Msg#: 1360 posted 12:01 am on Aug 12, 2000 (gmt 0)
I have been experimenting with some domains and it has been driving me crazy. I can't seem to spot the INK spider in my logs. I found that 18.104.22.168 from Exodus is coming the day after I submit to the three INK sites and grabbing the pages. I have been submitting 25 per day and it never gets all 25, it seems to get them in random order and skips some, with the average being 15. The day after it gets the pages, they appear in the INK sites. It appears that all the pages it gets, make it into INK. The question is...why does it get them randomly and why does it skip some. It is possible I am hallicinating!
Msg#: 1360 posted 12:18 am on Aug 12, 2000 (gmt 0)

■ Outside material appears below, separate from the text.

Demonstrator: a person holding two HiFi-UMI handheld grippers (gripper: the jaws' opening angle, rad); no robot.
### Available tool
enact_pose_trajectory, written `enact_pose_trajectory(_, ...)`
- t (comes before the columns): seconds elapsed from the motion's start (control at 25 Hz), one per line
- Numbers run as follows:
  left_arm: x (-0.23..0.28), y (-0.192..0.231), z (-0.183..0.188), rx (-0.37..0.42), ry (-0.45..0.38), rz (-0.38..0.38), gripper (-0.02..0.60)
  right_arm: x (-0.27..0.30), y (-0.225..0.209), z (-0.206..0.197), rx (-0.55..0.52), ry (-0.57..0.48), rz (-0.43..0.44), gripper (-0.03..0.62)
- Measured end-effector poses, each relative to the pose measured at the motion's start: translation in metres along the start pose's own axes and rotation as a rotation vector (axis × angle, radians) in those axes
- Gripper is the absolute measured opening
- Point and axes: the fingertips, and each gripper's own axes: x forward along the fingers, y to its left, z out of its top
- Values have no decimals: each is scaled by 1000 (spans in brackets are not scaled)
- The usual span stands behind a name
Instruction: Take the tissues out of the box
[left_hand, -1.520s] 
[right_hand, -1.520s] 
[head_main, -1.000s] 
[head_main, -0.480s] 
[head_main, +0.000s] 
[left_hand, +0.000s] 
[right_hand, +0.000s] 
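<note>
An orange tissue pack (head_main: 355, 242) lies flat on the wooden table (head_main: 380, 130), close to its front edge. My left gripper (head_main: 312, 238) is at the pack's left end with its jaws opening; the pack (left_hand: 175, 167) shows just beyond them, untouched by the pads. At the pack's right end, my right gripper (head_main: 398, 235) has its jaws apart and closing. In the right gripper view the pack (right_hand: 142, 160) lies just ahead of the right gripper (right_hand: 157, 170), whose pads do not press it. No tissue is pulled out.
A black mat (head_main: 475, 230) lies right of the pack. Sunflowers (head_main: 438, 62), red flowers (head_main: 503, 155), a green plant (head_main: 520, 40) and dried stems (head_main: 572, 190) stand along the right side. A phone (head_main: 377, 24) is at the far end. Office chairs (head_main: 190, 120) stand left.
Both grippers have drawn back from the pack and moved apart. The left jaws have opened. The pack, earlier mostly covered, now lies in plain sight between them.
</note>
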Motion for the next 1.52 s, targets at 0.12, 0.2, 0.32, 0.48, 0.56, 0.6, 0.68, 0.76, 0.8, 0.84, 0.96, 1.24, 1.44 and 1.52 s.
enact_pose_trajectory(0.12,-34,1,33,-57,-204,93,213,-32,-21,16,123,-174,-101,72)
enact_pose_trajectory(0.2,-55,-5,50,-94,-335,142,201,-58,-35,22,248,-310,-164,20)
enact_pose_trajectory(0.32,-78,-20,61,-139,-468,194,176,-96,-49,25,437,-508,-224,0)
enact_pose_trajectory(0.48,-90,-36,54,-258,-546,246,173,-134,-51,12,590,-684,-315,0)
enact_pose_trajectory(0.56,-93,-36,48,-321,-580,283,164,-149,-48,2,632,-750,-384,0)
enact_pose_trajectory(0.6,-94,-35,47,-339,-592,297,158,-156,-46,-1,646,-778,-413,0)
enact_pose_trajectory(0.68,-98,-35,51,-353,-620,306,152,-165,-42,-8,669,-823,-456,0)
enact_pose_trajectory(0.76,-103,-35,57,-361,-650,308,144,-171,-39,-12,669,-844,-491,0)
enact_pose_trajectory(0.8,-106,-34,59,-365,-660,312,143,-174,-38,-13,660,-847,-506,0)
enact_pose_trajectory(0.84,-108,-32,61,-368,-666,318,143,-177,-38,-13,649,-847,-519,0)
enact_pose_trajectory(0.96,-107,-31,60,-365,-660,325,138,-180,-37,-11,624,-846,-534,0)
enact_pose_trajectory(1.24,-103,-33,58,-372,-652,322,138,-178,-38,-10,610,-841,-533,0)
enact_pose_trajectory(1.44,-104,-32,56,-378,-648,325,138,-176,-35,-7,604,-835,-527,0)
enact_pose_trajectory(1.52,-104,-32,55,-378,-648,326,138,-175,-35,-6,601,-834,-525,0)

The only thing I can think is that there may be an error durring submissions. This often happens with us. It's either A)human error, where you may may have accidently skiped a submission. B)Durring the submission process, an error occured where the script didn't pick up the url,even though the "thank you page" says it did pick it up.

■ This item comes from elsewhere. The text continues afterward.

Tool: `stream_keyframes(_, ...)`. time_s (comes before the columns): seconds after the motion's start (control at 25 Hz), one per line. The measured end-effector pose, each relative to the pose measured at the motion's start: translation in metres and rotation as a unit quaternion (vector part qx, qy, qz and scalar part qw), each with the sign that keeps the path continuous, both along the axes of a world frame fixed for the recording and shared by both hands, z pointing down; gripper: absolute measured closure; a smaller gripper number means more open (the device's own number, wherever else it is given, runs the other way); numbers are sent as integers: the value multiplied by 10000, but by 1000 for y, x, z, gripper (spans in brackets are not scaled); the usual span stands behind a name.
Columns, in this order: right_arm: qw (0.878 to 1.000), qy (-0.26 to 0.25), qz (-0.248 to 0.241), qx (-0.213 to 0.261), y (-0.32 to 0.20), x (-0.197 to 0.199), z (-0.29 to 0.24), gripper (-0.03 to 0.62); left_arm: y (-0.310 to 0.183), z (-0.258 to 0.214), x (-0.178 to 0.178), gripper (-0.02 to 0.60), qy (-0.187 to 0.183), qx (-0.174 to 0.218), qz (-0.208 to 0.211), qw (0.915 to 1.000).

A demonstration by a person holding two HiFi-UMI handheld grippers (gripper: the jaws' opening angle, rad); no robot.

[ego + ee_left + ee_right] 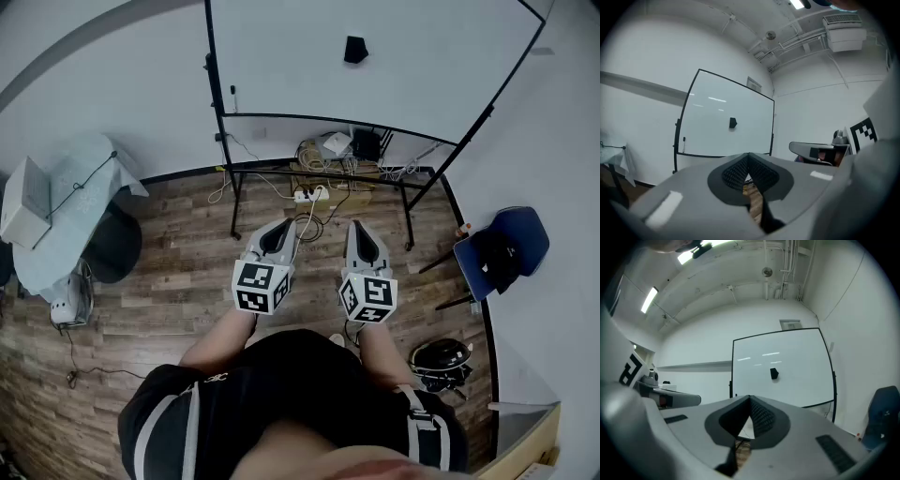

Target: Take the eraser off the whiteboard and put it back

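Black eraser on whiteboard; left gripper, right gripper: fingers pressed together, empty.

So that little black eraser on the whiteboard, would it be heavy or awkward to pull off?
Probably light: the eraser is small and clings to the upright whiteboard with nothing under it, so it is likely magnetic and may resist slightly before popping free. Its blocky shape looks stiff and unlikely to roll.

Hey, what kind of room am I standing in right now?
Probably an office or lab workroom. There is a large white whiteboard on a black stand with a small black eraser stuck on it. A blue chair and a white power strip sit on the wood-plank floor.
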State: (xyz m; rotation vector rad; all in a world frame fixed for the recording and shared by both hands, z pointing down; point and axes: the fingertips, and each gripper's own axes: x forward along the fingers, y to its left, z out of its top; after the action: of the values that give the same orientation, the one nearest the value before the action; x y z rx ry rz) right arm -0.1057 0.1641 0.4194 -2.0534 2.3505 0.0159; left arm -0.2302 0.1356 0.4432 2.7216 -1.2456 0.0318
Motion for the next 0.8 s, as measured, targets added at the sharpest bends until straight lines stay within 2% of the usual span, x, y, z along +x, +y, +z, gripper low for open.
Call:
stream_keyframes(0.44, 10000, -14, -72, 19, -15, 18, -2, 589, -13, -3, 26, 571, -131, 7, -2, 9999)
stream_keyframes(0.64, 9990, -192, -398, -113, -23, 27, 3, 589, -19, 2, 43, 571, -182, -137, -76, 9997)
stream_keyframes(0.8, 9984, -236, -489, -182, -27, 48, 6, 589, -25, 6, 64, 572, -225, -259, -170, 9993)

This is very common actually. It's even common that it will actually spider all the pages but not index the results
Msg#: 1360 posted 12:53 pm on Aug 13, 2000 (gmt 0)
I checked the logs after introducing a 1 minute delay between submissions (25 pages per day). The INK spider did not skip any submission, however it still hit them radomly and all at the same time. It appears that submissions are run through a filter which takes out some submissions (criteria unknown..but may be time), then batched for the spider. The filter seems to contain a list of banned domains...I have two it will not spider. I am consumed with getting into the INK database..then I will worry about optimization.
I just checked my logs again for 10 new domains I submitted 10 pages a day, with a 1 minute delay. I found that the spider only got beween 2 and 6 of the pages! The spider gets them randomly and all show the same time. Now I am confused. I'd go get drunk, but I don't drink. So, it appears that the results are about the same if you submit 100 or 10, or use a time delay or not, you will get 20 to 60 percent into INK. I would guess that these pages would not pass the 75% dupe test. Perhaps about 90% dupe!